■ WORK REQUIRED
After finding the line with "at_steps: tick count" in the data below, set down exactly each line through the one with "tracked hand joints", inclusive, and stop there.

═══ DATA FOR PROCESSING ═══

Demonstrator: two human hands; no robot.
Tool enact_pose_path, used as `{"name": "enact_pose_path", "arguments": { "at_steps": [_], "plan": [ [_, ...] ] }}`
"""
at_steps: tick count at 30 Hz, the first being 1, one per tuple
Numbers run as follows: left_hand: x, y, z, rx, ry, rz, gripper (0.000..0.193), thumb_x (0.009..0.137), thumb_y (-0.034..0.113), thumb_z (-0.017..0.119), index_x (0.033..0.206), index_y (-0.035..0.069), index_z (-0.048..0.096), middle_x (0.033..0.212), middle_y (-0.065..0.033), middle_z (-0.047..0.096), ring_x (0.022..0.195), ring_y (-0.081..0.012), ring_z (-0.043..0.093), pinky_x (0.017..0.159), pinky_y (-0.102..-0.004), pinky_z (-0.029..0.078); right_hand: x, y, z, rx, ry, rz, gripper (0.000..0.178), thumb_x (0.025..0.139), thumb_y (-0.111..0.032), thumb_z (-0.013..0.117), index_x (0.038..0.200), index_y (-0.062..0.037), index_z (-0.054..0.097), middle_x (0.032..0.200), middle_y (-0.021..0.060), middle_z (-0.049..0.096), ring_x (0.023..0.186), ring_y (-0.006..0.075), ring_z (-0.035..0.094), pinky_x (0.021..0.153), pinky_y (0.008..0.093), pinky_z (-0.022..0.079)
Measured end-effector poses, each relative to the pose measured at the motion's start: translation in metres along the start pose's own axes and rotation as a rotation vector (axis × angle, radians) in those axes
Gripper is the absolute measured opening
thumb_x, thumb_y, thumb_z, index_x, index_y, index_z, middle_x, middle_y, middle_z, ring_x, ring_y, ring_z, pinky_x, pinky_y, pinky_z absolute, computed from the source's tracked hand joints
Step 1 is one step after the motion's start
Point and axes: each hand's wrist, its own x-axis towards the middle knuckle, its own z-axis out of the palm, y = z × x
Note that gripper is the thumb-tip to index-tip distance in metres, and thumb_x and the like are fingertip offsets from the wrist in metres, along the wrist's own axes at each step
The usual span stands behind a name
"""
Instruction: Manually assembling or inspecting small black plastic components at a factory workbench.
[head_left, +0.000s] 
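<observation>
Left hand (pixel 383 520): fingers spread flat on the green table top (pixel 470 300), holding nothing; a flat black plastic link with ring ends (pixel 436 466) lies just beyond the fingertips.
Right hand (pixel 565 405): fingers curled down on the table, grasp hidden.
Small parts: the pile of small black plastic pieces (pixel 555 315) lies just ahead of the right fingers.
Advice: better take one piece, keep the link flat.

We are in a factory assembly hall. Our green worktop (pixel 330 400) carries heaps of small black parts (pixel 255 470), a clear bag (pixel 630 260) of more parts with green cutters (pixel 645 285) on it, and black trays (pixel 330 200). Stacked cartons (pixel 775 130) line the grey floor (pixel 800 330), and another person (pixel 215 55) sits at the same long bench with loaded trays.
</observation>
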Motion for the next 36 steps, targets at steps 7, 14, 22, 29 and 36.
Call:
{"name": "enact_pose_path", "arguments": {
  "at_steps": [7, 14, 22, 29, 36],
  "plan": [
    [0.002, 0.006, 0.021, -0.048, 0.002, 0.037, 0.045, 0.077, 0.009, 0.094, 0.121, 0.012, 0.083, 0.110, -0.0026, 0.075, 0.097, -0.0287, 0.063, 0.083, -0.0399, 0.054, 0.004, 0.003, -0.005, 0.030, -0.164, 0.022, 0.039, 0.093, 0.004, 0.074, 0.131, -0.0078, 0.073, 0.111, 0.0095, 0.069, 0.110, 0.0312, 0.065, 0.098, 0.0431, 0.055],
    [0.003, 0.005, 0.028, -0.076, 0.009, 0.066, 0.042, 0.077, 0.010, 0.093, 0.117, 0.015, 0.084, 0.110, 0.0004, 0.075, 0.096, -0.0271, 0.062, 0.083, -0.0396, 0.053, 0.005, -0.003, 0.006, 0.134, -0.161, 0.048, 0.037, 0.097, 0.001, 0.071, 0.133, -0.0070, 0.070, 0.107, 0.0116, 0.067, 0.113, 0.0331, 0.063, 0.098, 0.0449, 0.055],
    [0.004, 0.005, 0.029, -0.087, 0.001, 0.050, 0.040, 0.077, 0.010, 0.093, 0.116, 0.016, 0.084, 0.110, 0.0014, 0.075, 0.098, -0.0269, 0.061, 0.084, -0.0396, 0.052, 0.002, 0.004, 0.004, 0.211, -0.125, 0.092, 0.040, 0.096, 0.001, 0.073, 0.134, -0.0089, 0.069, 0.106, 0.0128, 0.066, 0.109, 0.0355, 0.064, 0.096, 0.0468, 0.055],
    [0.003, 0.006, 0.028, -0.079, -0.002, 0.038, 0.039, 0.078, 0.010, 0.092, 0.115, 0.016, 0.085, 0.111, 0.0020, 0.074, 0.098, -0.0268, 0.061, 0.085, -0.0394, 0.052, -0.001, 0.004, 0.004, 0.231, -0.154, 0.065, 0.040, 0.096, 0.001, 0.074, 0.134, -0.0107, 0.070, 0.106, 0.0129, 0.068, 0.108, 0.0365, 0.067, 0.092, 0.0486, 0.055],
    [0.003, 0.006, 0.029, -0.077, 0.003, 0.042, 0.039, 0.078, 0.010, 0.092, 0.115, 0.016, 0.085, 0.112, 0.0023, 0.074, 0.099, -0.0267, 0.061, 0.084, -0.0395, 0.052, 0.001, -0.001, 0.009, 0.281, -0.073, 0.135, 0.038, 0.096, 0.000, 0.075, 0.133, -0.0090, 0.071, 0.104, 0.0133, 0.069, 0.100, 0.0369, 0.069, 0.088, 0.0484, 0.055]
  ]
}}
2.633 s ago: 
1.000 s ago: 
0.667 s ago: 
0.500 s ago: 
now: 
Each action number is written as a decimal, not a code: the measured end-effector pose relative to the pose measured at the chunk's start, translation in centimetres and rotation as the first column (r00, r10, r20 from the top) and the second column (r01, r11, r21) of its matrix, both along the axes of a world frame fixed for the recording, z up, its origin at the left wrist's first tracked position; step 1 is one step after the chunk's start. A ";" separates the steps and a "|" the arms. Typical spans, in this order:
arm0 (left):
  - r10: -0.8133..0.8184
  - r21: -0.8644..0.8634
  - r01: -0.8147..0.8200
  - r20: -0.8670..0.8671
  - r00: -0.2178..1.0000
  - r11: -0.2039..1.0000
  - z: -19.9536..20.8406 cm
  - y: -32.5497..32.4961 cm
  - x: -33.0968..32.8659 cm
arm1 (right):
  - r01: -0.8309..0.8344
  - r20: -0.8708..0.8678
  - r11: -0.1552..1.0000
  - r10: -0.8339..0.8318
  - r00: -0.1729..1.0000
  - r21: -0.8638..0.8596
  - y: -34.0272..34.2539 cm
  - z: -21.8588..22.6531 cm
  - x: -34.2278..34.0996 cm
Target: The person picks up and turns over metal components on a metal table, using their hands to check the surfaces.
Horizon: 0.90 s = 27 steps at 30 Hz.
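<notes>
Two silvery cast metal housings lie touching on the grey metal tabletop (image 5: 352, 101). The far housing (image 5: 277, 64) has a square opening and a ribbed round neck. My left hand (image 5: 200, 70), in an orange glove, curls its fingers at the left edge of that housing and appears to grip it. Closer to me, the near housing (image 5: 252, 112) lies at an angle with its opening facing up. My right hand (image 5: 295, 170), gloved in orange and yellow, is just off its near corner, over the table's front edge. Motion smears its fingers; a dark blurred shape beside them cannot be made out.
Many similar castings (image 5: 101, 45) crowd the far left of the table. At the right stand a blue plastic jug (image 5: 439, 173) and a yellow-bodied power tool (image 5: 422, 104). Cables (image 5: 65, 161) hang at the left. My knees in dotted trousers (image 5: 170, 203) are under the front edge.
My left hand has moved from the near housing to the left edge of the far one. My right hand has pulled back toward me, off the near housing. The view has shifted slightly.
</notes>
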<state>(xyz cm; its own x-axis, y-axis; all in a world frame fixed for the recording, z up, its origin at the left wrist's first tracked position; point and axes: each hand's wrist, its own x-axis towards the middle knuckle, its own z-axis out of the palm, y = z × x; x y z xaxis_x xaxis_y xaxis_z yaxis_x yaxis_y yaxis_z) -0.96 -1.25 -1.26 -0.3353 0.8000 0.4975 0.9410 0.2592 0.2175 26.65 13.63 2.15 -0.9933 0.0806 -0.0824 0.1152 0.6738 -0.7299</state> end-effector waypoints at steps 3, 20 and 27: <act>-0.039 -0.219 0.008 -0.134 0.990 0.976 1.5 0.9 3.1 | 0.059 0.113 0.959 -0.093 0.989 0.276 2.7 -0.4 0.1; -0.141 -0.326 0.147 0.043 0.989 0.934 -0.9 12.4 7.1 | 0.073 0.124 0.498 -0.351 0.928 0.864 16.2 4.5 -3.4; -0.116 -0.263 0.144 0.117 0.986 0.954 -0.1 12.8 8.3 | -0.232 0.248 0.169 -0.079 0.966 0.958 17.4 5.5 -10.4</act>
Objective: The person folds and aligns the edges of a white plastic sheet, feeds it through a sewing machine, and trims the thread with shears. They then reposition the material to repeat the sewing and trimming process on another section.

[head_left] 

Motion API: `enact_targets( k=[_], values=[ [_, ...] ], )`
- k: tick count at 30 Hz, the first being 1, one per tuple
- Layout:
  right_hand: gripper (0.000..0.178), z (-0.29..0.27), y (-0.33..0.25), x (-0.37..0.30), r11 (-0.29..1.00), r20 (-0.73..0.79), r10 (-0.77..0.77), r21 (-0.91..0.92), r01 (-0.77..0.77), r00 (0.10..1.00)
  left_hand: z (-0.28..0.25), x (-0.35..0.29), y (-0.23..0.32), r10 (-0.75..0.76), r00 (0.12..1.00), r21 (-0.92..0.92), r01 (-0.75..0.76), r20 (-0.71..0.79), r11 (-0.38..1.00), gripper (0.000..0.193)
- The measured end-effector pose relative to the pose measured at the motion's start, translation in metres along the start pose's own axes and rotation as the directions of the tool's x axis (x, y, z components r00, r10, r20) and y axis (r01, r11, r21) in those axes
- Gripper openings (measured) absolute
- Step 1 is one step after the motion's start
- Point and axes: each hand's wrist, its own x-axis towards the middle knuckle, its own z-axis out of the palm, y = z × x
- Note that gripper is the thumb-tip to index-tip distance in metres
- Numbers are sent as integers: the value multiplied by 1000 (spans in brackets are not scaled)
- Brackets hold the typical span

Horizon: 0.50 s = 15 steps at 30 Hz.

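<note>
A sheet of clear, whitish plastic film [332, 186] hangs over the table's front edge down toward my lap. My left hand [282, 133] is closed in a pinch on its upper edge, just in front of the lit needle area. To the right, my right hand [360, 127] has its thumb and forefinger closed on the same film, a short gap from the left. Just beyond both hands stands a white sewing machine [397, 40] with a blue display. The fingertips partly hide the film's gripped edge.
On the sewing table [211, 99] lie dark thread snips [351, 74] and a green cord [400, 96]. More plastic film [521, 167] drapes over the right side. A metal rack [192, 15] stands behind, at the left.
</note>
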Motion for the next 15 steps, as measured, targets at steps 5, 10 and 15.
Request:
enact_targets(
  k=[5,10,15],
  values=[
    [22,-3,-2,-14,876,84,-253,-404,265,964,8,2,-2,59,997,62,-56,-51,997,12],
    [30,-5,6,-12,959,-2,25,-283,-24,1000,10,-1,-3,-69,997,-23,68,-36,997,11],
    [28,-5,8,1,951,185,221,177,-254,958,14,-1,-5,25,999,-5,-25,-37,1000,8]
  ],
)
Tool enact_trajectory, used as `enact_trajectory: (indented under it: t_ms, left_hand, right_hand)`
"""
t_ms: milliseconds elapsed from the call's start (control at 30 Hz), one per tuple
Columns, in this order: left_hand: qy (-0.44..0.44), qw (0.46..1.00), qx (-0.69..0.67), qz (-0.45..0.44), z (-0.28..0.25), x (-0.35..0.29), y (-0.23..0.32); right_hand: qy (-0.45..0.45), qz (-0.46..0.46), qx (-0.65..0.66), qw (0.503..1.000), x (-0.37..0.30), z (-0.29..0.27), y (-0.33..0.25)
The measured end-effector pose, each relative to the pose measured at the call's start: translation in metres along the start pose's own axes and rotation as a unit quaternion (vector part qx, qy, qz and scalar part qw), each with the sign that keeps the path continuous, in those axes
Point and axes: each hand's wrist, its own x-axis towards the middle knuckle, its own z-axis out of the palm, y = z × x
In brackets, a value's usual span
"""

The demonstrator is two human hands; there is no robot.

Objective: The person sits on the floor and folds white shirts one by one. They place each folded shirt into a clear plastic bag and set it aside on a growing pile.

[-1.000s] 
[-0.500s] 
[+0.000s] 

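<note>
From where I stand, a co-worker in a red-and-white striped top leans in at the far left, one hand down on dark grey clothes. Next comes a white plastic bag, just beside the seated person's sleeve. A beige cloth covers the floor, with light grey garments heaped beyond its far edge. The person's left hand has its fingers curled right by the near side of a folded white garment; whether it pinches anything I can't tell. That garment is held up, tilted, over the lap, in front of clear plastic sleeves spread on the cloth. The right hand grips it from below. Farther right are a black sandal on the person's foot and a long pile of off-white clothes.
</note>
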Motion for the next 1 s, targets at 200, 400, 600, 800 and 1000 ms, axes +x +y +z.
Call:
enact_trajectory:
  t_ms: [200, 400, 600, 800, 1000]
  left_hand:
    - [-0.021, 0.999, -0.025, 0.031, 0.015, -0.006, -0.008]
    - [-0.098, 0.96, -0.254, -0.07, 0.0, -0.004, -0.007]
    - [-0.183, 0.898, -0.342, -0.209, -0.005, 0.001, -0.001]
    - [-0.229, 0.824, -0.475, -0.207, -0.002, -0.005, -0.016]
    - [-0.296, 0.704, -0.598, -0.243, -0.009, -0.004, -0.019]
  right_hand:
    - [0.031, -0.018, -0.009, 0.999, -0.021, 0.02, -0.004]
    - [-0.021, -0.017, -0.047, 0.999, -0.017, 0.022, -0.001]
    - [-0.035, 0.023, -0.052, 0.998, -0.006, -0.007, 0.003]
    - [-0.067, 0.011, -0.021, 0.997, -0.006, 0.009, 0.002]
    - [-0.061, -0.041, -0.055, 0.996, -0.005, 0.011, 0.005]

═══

■ THE ANSWER
at_steps: tick count at 30 Hz, the first being 1, one per tuple
Numbers run as follows: left_hand: x, y, z, rx, ry, rz, gripper (0.000..0.193), thumb_x (0.009..0.137), thumb_y (-0.034..0.113), thumb_z (-0.017..0.119), index_x (0.033..0.206), index_y (-0.035..0.069), index_z (-0.048..0.096), middle_x (0.033..0.212), middle_y (-0.065..0.033), middle_z (-0.047..0.096), ring_x (0.022..0.195), ring_y (-0.081..0.012), ring_z (-0.043..0.093), pinky_x (0.017..0.159), pinky_y (-0.102..-0.004), pinky_z (-0.029..0.078); right_hand: x, y, z, rx, ry, rz, gripper (0.000..0.178), thumb_x (0.025..0.139), thumb_y (-0.111..0.032), thumb_z (-0.013..0.117), index_x (0.038..0.200), index_y (-0.062..0.037), index_z (-0.054..0.097), middle_x (0.032..0.200), middle_y (-0.021..0.060), middle_z (-0.049..0.096), ring_x (0.023..0.186), ring_y (-0.006..0.075), ring_z (-0.035..0.094), pinky_x (0.021..0.153), pinky_y (0.008..0.093), pinky_z (-0.022..0.079)
Measured end-effector poses, each relative to the pose measured at the motion's start: translation in metres along the start pose's own axes and rotation as a rotation vector (axis × angle, radians) in those axes
Gripper is the absolute measured opening
thumb_x, thumb_y, thumb_z, index_x, index_y, index_z, middle_x, middle_y, middle_z, ring_x, ring_y, ring_z, pinky_x, pinky_y, pinky_z absolute, computed from the source's tracked hand joints

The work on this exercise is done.